Haselmayer Martin, Jenny Marcelo
Department of Government, University of Vienna, Rooseveltplatz 3/1, 1090 Vienna, Austria.
Qual Quant. 2017;51(6):2623-2646. doi: 10.1007/s11135-016-0412-4. Epub 2016 Sep 21.
Sentiment is important in studies of news values, public opinion, negative campaigning or political polarization and an explosive expansion of digital textual data and fast progress in automated text analysis provide vast opportunities for innovative social science research. Unfortunately, tools currently available for automated sentiment analysis are mostly restricted to English texts and require considerable contextual adaption to produce valid results. We present a procedure for collecting fine-grained sentiment scores through crowdcoding to build a negative sentiment dictionary in a language and for a domain of choice. The dictionary enables the analysis of large text corpora that resource-intensive hand-coding struggles to cope with. We calculate the tonality of sentences from dictionary words and we validate these estimates with results from manual coding. The results show that the crowdbased dictionary provides efficient and valid measurement of sentiment. Empirical examples illustrate its use by analyzing the tonality of party statements and media reports.

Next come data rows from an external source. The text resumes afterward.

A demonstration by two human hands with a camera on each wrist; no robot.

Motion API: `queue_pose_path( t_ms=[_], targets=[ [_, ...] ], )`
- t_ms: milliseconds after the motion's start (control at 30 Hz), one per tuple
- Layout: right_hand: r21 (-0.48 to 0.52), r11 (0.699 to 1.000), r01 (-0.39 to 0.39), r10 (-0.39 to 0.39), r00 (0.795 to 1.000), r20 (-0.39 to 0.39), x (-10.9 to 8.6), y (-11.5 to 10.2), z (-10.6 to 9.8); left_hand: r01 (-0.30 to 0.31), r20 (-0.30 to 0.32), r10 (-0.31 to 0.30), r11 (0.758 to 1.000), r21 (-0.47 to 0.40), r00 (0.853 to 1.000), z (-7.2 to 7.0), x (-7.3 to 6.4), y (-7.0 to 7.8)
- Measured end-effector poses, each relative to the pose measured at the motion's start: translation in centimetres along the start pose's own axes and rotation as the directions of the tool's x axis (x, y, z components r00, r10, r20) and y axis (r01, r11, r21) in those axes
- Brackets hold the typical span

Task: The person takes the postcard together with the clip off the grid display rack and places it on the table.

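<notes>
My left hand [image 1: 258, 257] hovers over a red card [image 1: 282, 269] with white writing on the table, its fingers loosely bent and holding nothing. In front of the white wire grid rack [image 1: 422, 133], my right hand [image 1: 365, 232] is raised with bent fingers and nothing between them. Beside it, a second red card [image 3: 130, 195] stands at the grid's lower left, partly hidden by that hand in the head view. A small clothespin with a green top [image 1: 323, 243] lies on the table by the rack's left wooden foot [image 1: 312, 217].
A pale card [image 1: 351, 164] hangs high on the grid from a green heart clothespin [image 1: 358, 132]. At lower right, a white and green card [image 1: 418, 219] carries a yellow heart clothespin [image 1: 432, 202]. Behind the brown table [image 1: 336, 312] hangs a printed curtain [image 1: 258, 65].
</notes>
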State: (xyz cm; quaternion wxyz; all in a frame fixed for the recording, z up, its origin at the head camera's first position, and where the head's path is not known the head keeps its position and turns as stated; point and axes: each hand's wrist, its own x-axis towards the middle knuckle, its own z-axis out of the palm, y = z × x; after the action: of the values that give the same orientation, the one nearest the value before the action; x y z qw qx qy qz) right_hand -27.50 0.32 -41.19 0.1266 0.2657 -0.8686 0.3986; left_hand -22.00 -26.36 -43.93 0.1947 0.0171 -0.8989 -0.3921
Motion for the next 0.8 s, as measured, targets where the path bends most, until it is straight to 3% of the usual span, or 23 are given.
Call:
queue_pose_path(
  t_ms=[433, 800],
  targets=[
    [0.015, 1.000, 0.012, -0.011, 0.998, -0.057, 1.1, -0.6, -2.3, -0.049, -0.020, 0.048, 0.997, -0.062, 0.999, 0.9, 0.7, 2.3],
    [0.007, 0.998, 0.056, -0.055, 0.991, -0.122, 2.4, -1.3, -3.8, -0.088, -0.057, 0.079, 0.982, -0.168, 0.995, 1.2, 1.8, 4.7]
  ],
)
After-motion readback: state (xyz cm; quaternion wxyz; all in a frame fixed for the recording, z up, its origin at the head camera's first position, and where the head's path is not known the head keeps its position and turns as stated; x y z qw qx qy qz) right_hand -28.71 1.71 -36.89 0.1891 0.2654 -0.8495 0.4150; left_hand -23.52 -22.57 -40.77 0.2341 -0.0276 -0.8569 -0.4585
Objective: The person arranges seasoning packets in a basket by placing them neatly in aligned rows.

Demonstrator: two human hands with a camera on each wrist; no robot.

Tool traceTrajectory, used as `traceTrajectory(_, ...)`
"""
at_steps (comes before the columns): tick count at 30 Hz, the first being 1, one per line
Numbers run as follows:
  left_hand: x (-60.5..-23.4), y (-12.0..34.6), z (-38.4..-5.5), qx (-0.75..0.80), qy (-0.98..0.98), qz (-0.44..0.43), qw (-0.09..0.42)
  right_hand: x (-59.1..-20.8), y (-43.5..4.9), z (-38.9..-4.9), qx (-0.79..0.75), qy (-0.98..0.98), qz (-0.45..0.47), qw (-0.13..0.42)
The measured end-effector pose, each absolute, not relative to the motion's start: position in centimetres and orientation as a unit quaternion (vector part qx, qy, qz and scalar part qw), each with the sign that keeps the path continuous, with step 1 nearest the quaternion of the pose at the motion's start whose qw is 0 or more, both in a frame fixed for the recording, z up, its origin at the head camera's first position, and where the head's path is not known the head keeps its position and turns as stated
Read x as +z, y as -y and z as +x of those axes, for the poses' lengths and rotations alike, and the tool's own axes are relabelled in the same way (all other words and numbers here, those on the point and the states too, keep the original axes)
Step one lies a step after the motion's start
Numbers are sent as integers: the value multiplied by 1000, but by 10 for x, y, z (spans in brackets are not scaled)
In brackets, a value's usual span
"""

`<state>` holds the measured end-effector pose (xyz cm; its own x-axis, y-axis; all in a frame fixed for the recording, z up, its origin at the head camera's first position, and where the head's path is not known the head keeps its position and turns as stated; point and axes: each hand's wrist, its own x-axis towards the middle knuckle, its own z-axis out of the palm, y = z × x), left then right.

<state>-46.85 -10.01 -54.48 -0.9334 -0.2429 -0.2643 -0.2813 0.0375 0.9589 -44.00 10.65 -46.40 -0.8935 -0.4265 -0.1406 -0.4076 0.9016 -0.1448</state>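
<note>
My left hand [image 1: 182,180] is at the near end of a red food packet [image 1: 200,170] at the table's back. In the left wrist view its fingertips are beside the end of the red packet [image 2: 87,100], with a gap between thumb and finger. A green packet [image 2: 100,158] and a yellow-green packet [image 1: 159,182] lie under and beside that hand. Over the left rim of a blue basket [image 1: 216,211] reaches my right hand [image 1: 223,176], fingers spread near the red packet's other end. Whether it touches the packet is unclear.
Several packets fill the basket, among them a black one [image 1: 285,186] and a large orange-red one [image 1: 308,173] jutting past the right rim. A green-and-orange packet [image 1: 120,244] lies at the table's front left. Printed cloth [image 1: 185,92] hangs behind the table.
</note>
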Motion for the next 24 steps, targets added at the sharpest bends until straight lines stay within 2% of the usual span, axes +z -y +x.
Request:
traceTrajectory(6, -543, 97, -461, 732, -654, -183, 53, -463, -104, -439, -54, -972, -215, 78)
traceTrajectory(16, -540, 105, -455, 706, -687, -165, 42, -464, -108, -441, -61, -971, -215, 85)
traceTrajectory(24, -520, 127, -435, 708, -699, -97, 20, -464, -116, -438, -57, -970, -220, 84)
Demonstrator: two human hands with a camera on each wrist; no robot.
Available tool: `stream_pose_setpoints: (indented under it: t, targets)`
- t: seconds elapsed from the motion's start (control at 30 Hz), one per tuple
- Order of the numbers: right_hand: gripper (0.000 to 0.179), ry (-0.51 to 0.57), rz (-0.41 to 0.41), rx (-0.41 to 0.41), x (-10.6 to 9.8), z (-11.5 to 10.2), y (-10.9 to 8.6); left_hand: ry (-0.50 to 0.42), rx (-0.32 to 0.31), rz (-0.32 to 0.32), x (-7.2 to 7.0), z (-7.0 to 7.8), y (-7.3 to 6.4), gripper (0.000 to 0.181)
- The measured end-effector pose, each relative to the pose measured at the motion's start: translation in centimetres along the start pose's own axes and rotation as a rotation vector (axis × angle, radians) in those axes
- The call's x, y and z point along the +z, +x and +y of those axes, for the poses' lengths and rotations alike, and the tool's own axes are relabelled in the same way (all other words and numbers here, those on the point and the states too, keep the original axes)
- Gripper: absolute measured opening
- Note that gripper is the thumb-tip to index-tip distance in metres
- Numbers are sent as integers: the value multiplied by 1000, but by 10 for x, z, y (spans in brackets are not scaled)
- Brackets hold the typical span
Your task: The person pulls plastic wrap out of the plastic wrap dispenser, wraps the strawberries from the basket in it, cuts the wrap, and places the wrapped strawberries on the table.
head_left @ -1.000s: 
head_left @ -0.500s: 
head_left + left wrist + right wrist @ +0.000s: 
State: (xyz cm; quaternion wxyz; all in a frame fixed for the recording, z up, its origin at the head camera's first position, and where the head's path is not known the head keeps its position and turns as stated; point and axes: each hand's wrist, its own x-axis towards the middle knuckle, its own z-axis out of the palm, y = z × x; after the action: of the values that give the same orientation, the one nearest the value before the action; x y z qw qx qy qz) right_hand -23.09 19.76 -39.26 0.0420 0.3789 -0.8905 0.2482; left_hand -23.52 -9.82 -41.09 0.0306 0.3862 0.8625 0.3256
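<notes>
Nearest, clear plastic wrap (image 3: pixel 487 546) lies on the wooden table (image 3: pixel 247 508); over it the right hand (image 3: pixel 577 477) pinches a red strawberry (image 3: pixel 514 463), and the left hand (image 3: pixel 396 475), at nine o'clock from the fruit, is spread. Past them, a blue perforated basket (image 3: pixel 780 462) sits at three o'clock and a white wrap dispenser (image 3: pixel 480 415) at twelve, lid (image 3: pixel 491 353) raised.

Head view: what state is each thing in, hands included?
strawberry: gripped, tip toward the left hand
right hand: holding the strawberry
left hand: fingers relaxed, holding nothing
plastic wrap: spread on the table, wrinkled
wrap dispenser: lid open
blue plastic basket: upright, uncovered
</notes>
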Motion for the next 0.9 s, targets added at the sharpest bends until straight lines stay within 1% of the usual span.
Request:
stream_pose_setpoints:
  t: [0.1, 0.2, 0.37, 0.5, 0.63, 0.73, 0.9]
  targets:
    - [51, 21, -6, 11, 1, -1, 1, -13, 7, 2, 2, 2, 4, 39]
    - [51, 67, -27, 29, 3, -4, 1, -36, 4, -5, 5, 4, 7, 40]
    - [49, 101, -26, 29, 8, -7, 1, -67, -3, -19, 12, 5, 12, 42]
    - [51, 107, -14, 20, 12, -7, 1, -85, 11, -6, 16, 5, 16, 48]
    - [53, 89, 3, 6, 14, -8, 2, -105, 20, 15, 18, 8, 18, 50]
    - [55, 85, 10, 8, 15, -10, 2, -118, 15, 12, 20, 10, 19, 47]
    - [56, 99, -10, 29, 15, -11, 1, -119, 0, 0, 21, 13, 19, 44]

情感在新闻价值、公众舆论、负面竞选或政治两极分化的研究中很重要,而数字文本数据的爆炸式增长和自动文本分析的快速发展为创新的社会科学研究提供了巨大机遇。不幸的是,目前可用于自动情感分析的工具大多仅限于英文文本,并且需要大量的上下文调整才能产生有效的结果。我们提出了一种通过众包编码收集细粒度情感分数的程序,以构建特定语言和选定领域的负面情感词典。该词典能够分析资源密集型手工编码难以处理的大型文本语料库。我们根据词典中的词汇计算句子的语气,并通过人工编码的结果验证这些估计。结果表明,基于众包的词典能够高效、有效地测量情感。实证例子通过分析政党声明和媒体报道的语气来说明其用途。